Les contestations juridiques s’appuient sur plusieurs dispositions constitutionnelles et législatives. L’article 324 de la Constitution indienne confère à l’ECI la responsabilité de superviser, diriger et contrôler les élections. L’article 325 stipule que l’inscription sur les listes électorales ne peut être subordonnée à la religion, la race, la caste ou le sexe. L’article 326 prévoit le droit de vote universel pour les adultes.

La loi sur la représentation du peuple de 1950, notamment son article 21 , détaille les procédures de préparation et de révision des listes électorales. Le paragraphe 21(3) autorise l’ECI à ordonner une révision spéciale des listes électorales pour une circonscription ou une partie de celle-ci, pour des raisons dûment justifiées.

Les principaux arguments soulevés par les pétitionnaires concernent notamment le fait que la SIR ne relève pas du mandat de l’ECI en matière de vérification de la citoyenneté. Ils affirment que le processus SIR équivaut à une forme indirecte de National Register of Citizens (NRC), conférant à l’ECI un rôle qu’elle n’est pas censée exercer. Les pétitionnaires soulignent que la question de la citoyenneté relève de la compétence du gouvernement central et des tribunaux pour étrangers, conformément aux articles 8 et 9 de la loi sur la citoyenneté.

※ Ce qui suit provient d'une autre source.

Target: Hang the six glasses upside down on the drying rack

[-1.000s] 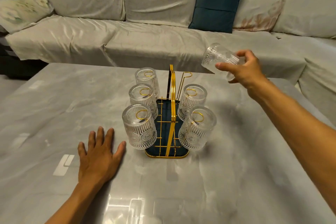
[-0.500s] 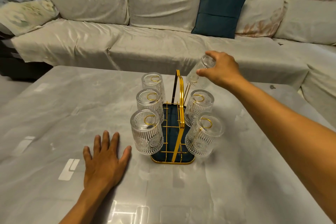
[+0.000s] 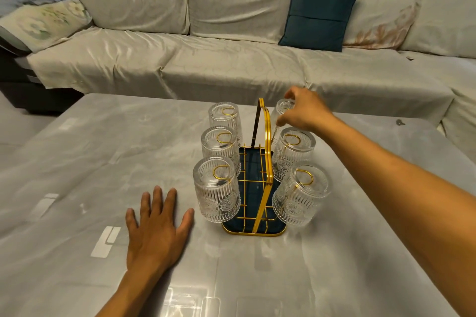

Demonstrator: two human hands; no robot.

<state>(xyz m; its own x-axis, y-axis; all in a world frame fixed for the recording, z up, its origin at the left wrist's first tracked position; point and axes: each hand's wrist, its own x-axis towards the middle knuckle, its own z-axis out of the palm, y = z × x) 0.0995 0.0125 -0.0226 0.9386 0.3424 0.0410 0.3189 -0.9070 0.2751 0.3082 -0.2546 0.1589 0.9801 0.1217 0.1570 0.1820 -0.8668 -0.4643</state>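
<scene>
Right grip (image 3: 300, 110) is wrapped around the sixth glass (image 3: 283, 110) at the rack's (image 3: 266, 152) far right peg; left (image 3: 157, 229) lies flat on the bench. Let go before it's seated and it'll probably knock the neighbour glass (image 3: 293, 152).

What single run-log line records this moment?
right hand: holding sixth glass at far-right peg | left hand: flat on table | drying rack: five glasses hung

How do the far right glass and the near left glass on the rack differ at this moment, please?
The far right glass is gripped by the right hand and partly hidden; the near left glass hangs untouched and fully visible. The near left glass shows its gold hook; the far right's cannot be seen. Both are clear, ribbed and inverted.
</scene>
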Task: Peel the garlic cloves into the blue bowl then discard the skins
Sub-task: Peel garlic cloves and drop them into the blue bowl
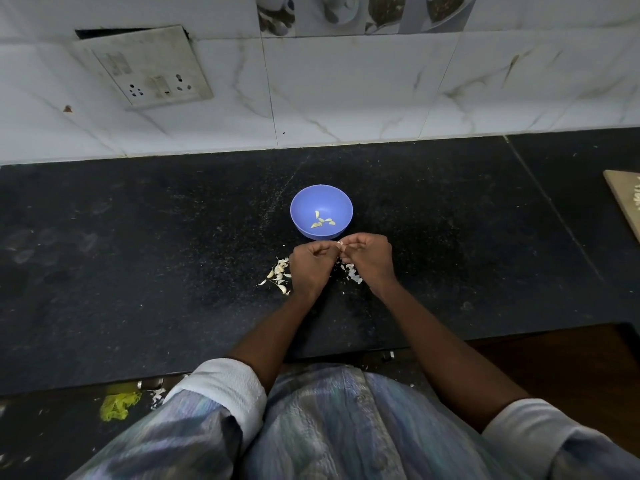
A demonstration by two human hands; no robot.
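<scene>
A blue bowl (321,211) stands on the black counter with several peeled garlic cloves (322,220) at its bottom. Just in front of the bowl, my left hand (311,264) and my right hand (367,258) meet fingertip to fingertip and pinch a small garlic clove (340,243) between them; only a white speck of it shows. To the left of my left hand lies a heap of garlic cloves and skins (279,270). A smaller pile of white skins (352,272) lies under my right hand, partly hidden.
The black counter (138,258) runs to a white tiled wall with a socket plate (152,72). A wooden board (625,199) pokes in at the right edge. On the floor at lower left lie a yellow-green cloth (119,405) and scattered skins.
</scene>
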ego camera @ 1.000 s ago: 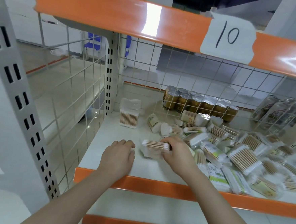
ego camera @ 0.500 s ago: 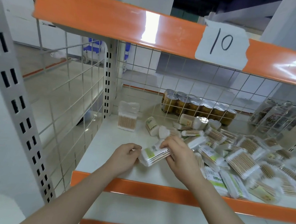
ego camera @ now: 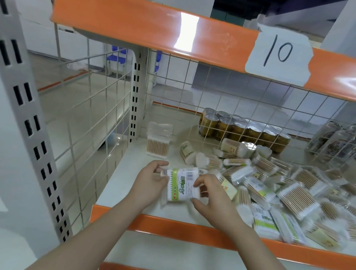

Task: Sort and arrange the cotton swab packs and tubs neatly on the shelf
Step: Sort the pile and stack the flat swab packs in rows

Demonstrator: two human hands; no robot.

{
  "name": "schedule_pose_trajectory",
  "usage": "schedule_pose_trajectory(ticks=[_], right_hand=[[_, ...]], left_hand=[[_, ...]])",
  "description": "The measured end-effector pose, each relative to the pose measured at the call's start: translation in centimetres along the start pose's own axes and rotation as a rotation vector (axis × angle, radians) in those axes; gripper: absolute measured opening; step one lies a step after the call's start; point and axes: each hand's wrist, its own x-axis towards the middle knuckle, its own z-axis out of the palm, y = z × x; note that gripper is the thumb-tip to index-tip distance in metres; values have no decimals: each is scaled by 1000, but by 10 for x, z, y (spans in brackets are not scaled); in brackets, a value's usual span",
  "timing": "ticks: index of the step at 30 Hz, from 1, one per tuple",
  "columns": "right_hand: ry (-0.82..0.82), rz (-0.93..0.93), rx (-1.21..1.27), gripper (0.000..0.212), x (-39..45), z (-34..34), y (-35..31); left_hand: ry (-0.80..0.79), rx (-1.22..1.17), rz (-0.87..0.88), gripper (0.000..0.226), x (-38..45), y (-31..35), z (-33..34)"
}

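Orange shelf edge (ego camera: 187, 232), green-and-white pack label (ego camera: 181, 184), gold cans (ego camera: 242, 131).

The left part of the shelf board (ego camera: 128, 173) lies bare between the wire side grid (ego camera: 93, 133) and the two hands, open from the front edge back to an upright swab pack (ego camera: 158, 144) near the rear corner post (ego camera: 137, 94). The left hand (ego camera: 148, 185) and right hand (ego camera: 214, 198), holding a green-labelled swab pack (ego camera: 181, 184) between them, block the middle front. To the right, a loose heap of swab packs (ego camera: 285, 190) covers the board up to the front lip. Behind, a rear wire grid (ego camera: 228, 100) closes the back, with cans (ego camera: 242, 131) beyond it. The orange upper shelf edge (ego camera: 159, 26) limits headroom.
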Motion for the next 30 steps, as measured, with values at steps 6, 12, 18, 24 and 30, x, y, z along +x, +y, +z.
schedule_pose_trajectory(ticks=[6,12,18,24,30], right_hand=[[85,147,192,61,0,1,-11],[53,180,181,39,-1,0,-13],[170,239,330,30,0,0,-13],[220,229,389,27,3,0,-13],[197,258,385,29,4,4,-10]], left_hand=[[41,-14,58,28,3,1,3],[17,-54,85,24,3,2,7],[-30,83,61,22,3,-11,6],[-88,78,32,22,-1,-21,7],[-51,57,53,28,0,-19,7]])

Ils dénoncent également le risque de « citoyenneté suspendue », c’est-à-dire la suppression de noms des listes électorales sans procédure légale appropriée, ce qui pourrait entraîner la perte d’accès aux prestations gouvernementales. Les pétitionnaires critiquent également l’absence de fondement statutaire des formulaires de recensement utilisés dans le cadre de la SIR, ainsi que le caractère massif de l’opération, qui ne se limite pas à des circonscriptions spécifiques.

Enfin, les plaignants pointent du doigt un manque de transparence procédurale, notamment le refus de l’ECI de publier des données lisibles par machine sur les inscriptions et les radiations, ainsi que des anomalies constatées lors de la SIR dans le Bihar, telles que des avis envoyés de manière standardisée à un grand nombre de personnes sans justification précise et des doublons dans les listes électorales.

La Cour suprême doit maintenant examiner ces arguments et déterminer si la SIR est conforme à la Constitution et à la loi.